◆ SOURCE DATA
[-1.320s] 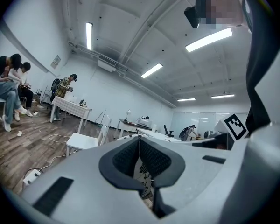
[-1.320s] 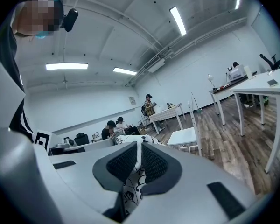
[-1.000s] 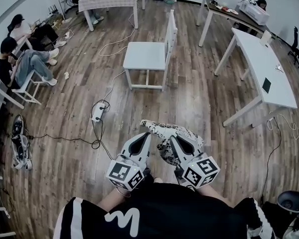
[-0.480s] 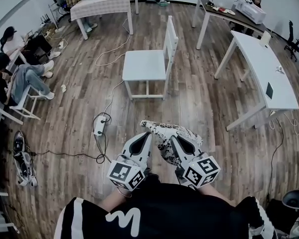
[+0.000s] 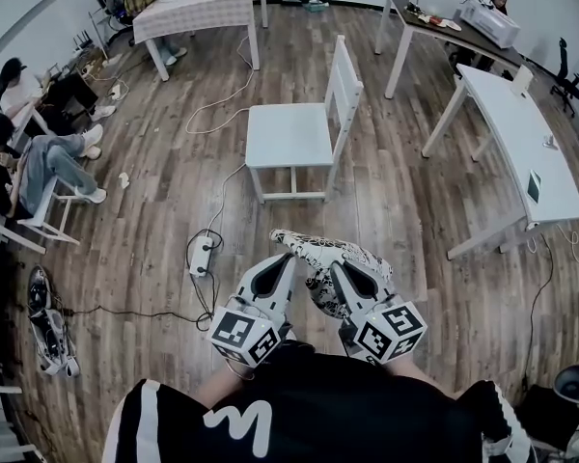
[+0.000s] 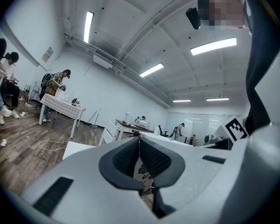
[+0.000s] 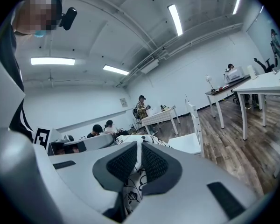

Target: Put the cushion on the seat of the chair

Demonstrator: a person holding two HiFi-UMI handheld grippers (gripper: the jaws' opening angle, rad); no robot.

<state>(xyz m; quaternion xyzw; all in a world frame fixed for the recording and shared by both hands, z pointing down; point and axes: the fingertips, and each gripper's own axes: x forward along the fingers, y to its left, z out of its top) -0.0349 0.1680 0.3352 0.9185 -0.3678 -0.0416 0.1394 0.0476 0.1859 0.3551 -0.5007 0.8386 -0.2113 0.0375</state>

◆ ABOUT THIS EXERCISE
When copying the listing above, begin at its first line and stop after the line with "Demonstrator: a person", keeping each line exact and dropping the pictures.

◆ ANSWER BOX
[-1.320s] 
[-1.320s] 
[-1.000s] 
[-0.480s] 
[+0.000s] 
[+0.000s] 
[+0.000s] 

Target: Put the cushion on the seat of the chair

Demonstrator: a person holding two HiFi-UMI handheld grippers (gripper: the jaws' opening angle, rad); no robot.

Work on this exercise is now finished.